Eppure, si potrebbe essere viaggiatori anche solo attraversando una strada. Il protagonista di Wakefield, uno dei più bei racconti dello scrittore americano Nathaniel Hawthorne, è esattamente questo che fa: attraversa una strada e va vivere, di nascosto da tutti, in un appartamento della casa di fronte a quella nella quale ha vissuto fino a quel giorno con la moglie. Perché lo fa? Molti motivi, non ultimo, vedere la sua vita e dunque se stesso, dal di fuori. Per vedersi, insomma. Cosa che è quasi impossibile fare se non si cambia prospettiva. E farlo non è per niente semplice: spesso il luogo in cui viviamo si trasforma in qualcosa di cui ci serviamo e basta. Se potessimo vedere una mappa dei nostri movimenti, ci accorgeremmo di usare una percentuale ridicola dello spazio che abbiamo a disposizione. I nostri percorsi sono sempre gli stessi, non scantoniamo e non deviamo quasi mai dalle traiettore abituali, vuoi per mancanza di tempo, vuoi per pigrizia mentale. E giorno dopo giorno, mese dopo mese, anno dopo anno, la nostra attenzione al luogo nel quale viviamo cala insieme alle diottrie. Può poi capitare un giorno di risvegliarsi all’improvviso e di accorgersi con orrore che attorno a noi tutto è radicalmente cambiato e non abbiamo alcuno strumento per interpretare quel cambiamento. Forse, avremmo fatto meglio ad esplorare i nostri luoghi con maggiore costanza.
 
E’ per questo che abbiamo deciso di provare ad avventurarci per le strade della nostra città, Bologna, come se ci trovassimo dall’altra parte del mondo, in una città sconosciuta di uno Stato nel quale mettiamo piede per la prima volta. E d’altra parte, Bologna è cambiata tantissimo, negli ultimi anni. La nostra città rossa, nostra signora di portici e tortellini, di osterie e sangiovese, cubetti di mortadella e sanpietrini, città dotta e città grassa, città che cambia ogni secondo e che ci ostiniamo a voler descrivere con le parole che già l’hanno descritta centinaia di volte, fino a rendere quelle parole astratte e senza suono. Vogliamo quindi provare a guardare e raccontare la città nella quale abbiamo studiato e ci siamo formati, come esseri umani e come scrittori, la città dalla quale spesso partiamo per andare lontano e poi ritorniamo, quasi fossimo legati a una catena fantasma che qui ci riporta.
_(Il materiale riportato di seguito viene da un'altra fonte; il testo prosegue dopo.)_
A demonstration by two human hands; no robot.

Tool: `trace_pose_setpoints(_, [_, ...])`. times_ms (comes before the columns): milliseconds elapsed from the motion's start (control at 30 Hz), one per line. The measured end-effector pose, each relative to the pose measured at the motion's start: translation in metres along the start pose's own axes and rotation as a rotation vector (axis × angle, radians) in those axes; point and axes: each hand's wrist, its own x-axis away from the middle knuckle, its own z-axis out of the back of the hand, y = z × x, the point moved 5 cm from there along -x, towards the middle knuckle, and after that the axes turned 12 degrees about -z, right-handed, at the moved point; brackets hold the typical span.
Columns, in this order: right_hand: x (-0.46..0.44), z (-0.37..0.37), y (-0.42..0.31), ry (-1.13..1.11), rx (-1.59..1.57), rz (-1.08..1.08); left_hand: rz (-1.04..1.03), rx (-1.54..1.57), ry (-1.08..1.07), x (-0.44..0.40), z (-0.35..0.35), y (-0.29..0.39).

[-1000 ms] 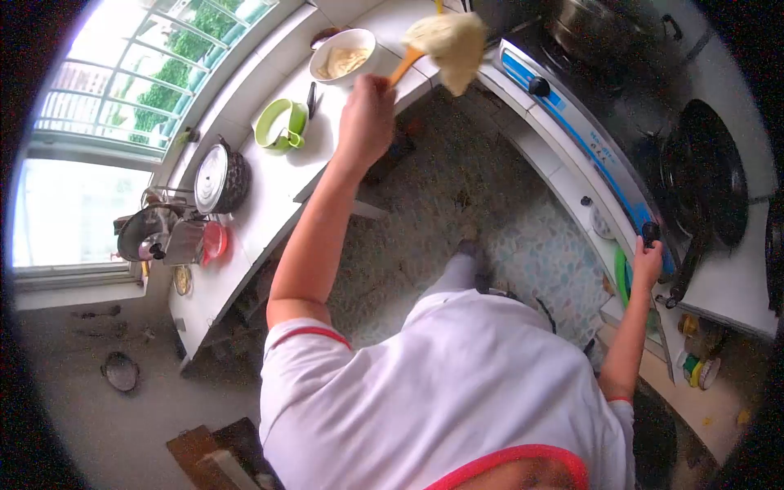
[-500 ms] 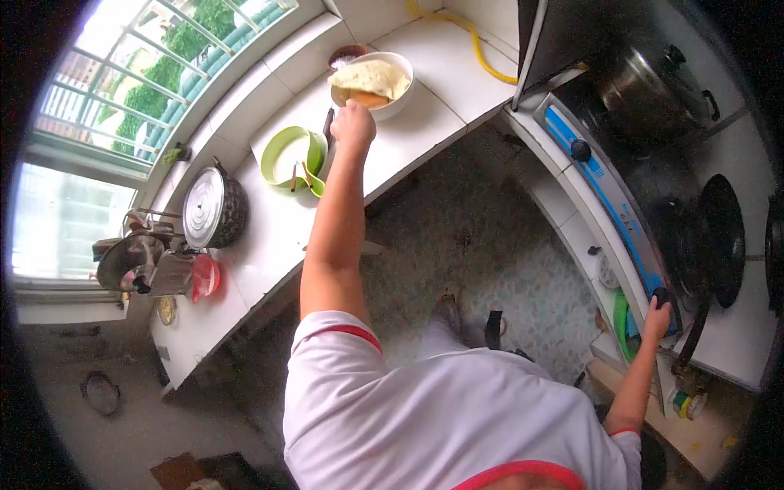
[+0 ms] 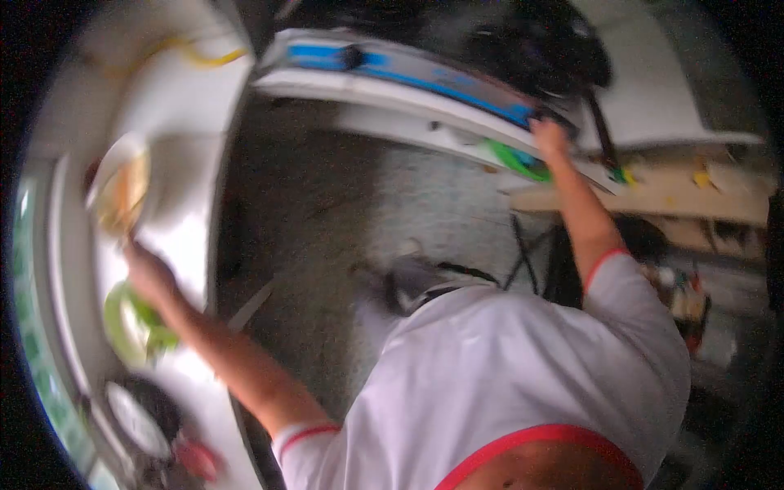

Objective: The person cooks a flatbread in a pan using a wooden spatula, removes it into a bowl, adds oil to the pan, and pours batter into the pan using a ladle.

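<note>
At the near rim of a white bowl (image 3: 104, 198) on the left counter, my left hand (image 3: 152, 276) is closed. Blur hides what its fingers grip. Pale yellow, flat food (image 3: 132, 184) lies in the bowl, with an orange patch showing. Beside my left wrist stands a green bowl (image 3: 117, 327) with white contents. On the other side, my right hand (image 3: 550, 139) has its fingers closed around a black knob (image 3: 539, 119) at the right end of the blue-fronted gas stove (image 3: 441, 77).
A lidded dark pot (image 3: 137, 416) and a red container (image 3: 198, 459) stand farther along the left counter. A yellow hose (image 3: 216, 59) lies at the counter's far end. A dark pan handle (image 3: 600, 131) projects from the stove. Tiled floor (image 3: 425, 196) lies between.
My view has swung right toward the stove and blurred, shifting the counter to the left edge. Both hands keep their places, left at the white bowl and right on the knob.
</note>
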Motion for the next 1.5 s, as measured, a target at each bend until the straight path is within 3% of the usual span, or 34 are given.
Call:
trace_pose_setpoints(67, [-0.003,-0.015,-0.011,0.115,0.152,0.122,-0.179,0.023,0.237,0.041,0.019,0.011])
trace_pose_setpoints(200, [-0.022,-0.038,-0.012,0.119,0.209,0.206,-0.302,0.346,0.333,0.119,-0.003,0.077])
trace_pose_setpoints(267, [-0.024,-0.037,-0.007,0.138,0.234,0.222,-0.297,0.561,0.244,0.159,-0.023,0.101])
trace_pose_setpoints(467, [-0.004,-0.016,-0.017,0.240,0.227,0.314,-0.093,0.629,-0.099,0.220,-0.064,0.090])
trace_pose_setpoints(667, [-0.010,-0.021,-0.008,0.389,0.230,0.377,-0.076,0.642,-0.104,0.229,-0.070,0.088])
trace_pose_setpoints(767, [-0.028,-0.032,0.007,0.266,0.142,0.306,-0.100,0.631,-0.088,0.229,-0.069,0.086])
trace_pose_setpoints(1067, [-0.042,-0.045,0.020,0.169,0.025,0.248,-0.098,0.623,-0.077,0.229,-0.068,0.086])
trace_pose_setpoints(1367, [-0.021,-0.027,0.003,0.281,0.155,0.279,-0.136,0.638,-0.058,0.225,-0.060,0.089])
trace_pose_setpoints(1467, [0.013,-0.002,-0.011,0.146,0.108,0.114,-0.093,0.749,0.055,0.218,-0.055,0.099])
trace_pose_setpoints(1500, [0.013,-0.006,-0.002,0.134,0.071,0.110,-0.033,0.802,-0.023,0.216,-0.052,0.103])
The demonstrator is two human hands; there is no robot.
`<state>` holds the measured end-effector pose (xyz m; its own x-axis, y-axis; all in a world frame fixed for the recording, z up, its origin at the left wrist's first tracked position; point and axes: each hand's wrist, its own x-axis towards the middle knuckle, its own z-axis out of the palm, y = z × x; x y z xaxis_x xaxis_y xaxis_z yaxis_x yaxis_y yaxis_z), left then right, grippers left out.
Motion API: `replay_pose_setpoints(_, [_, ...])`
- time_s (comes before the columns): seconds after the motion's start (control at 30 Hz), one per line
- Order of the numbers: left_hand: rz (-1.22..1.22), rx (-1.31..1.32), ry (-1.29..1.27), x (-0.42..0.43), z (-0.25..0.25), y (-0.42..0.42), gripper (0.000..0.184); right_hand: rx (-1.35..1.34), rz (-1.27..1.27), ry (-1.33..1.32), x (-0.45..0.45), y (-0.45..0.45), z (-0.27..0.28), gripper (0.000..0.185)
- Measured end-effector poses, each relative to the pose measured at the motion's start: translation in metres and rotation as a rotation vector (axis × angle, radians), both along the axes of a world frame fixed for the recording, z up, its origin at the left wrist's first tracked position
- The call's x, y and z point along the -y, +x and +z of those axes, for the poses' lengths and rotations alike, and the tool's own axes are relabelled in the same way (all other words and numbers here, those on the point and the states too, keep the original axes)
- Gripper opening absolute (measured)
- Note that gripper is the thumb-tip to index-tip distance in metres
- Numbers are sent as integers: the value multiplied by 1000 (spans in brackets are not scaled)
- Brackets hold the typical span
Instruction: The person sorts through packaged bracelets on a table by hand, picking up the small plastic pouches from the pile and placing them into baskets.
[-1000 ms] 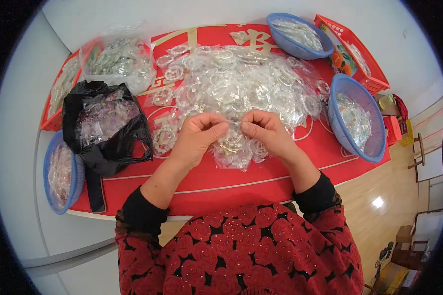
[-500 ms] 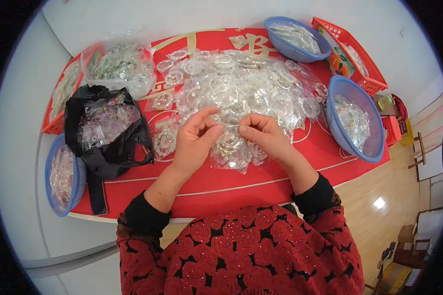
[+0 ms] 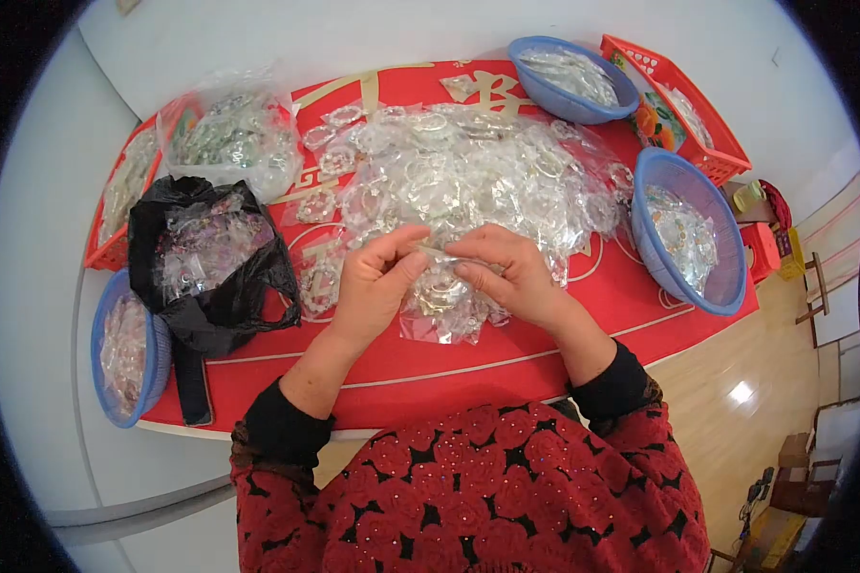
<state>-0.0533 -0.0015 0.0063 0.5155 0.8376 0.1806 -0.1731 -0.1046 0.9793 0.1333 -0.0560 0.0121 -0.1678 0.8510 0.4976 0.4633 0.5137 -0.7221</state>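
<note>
Clear packet [image 3: 437,254] spans the fingertips of both hands, over the near side of the heaped bagged bracelets [image 3: 492,181]. The left hand [image 3: 366,291] has drawn in from a looser spread; with the right hand [image 3: 521,277] it pinches the packet's edge, seemingly steadying it.

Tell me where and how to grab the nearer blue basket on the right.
Grip the blue basket by its rim, probably best at the edge nearest the person, with the right hand coming from the person's side. The rim stands above the bagged pieces inside, leaving an edge to pinch.
</note>
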Motion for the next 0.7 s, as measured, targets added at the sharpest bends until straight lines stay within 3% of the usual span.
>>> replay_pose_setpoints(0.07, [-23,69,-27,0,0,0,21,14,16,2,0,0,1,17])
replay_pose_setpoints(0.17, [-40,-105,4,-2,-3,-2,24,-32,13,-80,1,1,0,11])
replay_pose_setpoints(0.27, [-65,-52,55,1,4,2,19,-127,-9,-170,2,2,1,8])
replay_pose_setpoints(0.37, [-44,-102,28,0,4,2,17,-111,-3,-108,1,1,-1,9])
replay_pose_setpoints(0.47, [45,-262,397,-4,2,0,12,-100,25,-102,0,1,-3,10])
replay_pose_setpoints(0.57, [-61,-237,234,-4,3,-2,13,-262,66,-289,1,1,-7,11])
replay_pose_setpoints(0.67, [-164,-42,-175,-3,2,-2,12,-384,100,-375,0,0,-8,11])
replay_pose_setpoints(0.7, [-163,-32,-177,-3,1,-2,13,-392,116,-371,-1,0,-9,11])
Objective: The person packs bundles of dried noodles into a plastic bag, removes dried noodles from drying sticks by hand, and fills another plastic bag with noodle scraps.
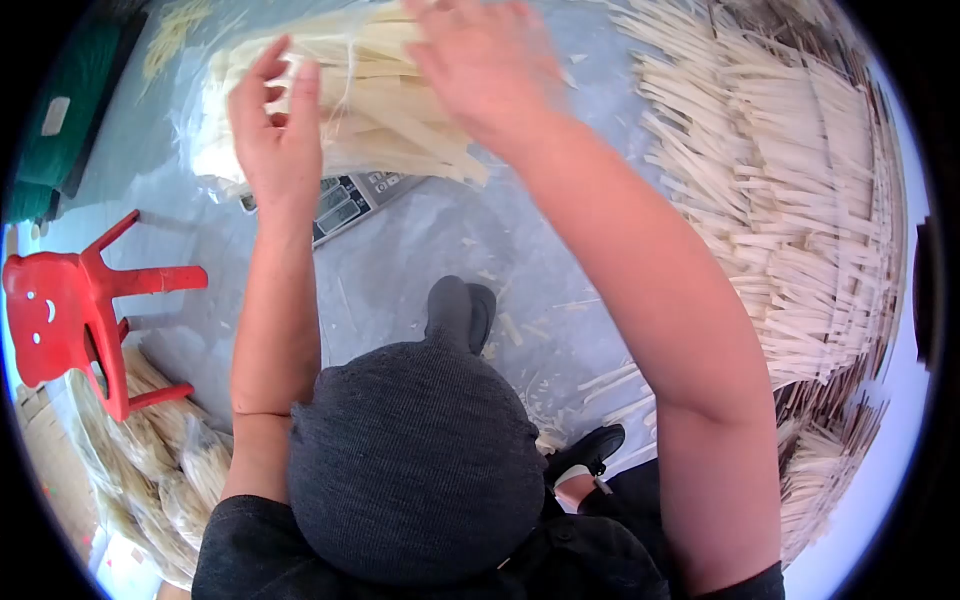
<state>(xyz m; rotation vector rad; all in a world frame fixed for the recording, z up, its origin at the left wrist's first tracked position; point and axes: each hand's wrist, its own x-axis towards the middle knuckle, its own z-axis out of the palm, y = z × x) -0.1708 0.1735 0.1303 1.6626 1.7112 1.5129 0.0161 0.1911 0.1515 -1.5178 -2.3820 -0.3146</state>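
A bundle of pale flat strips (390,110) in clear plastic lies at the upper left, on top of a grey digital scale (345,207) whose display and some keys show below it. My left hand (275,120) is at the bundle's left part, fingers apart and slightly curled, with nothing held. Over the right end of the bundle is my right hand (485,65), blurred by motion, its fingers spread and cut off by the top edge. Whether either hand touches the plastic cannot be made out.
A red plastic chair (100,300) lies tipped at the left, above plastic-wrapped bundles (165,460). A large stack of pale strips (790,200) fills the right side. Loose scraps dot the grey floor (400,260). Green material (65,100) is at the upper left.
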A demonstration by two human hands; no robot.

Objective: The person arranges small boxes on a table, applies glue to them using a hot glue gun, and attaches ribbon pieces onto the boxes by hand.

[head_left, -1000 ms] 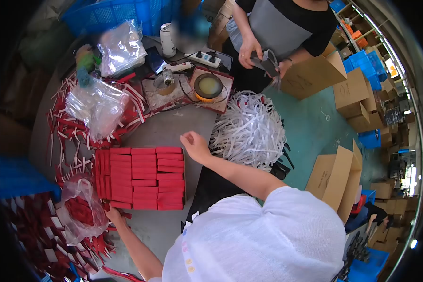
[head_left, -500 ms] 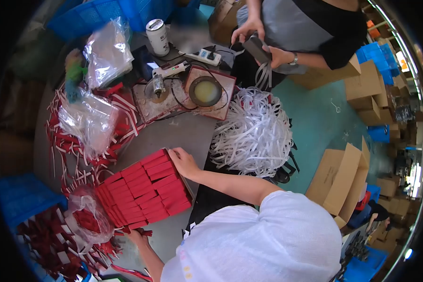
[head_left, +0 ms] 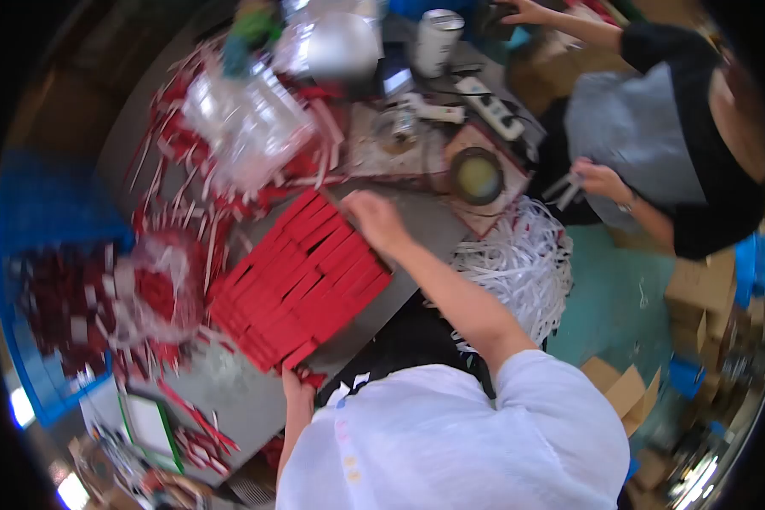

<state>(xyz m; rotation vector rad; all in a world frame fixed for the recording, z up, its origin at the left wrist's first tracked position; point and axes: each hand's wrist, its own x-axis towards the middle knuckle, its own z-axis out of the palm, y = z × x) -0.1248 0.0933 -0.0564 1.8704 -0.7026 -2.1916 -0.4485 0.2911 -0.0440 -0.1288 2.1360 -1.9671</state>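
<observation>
A block of red pieces packed in rows (head_left: 302, 276) lies tilted on the grey table (head_left: 238, 382). My right hand (head_left: 374, 219) is at its upper right corner, fingers curled against the edge. At the bottom corner my left hand (head_left: 296, 384) touches the block, its fingers partly hidden and blurred. A small red piece shows beside that hand. Left of the block sits a clear plastic bag with red pieces (head_left: 163, 289).
White ribbons (head_left: 518, 272) are heaped at the right. Plastic packets (head_left: 246, 127), a glue gun (head_left: 438, 110), a round yellow dish (head_left: 477, 176) and a white can (head_left: 438, 42) stand behind. A co-worker (head_left: 637, 144) is at the right; a blue crate (head_left: 51, 195) is left.
The view has swung left. The red block has turned from square-on to tilted, with both my hands at its edges. My right hand has come onto its corner. The co-worker's hands have moved apart.
</observation>
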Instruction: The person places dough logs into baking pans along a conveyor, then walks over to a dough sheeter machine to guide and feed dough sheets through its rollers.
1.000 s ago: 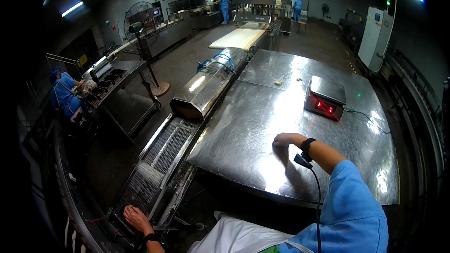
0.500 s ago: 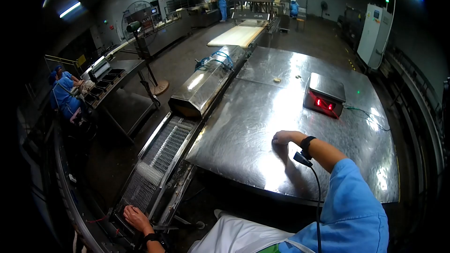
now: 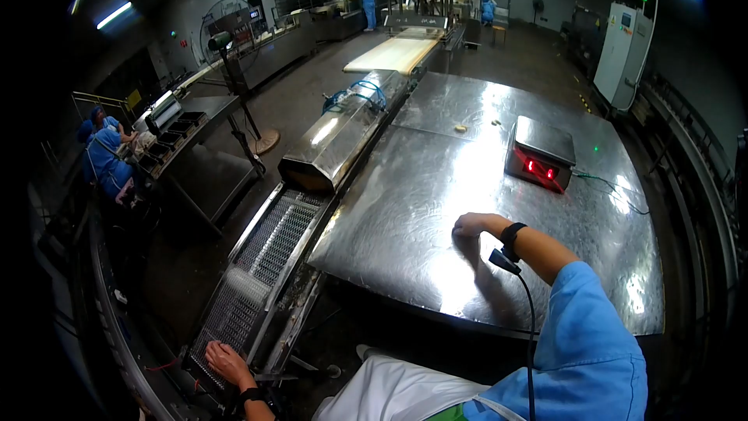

Ma vogliamo provare a farlo con occhi vergini. Siamo pronti a trasformarci in esploratori della nostra città e vogliamo andare a vedere tutti quei posti che fino ad ora non abbiamo mai neanche considerato, perché erano fuori dalla nostra geografia emozionale o pratica. Dieci percorsi. Uno al mese. La digitale in tasca, una mappa della città, un taccuino per gli appunti e un buon paio di scarpe, come raccomandava Anton Cechov. Alla prossima.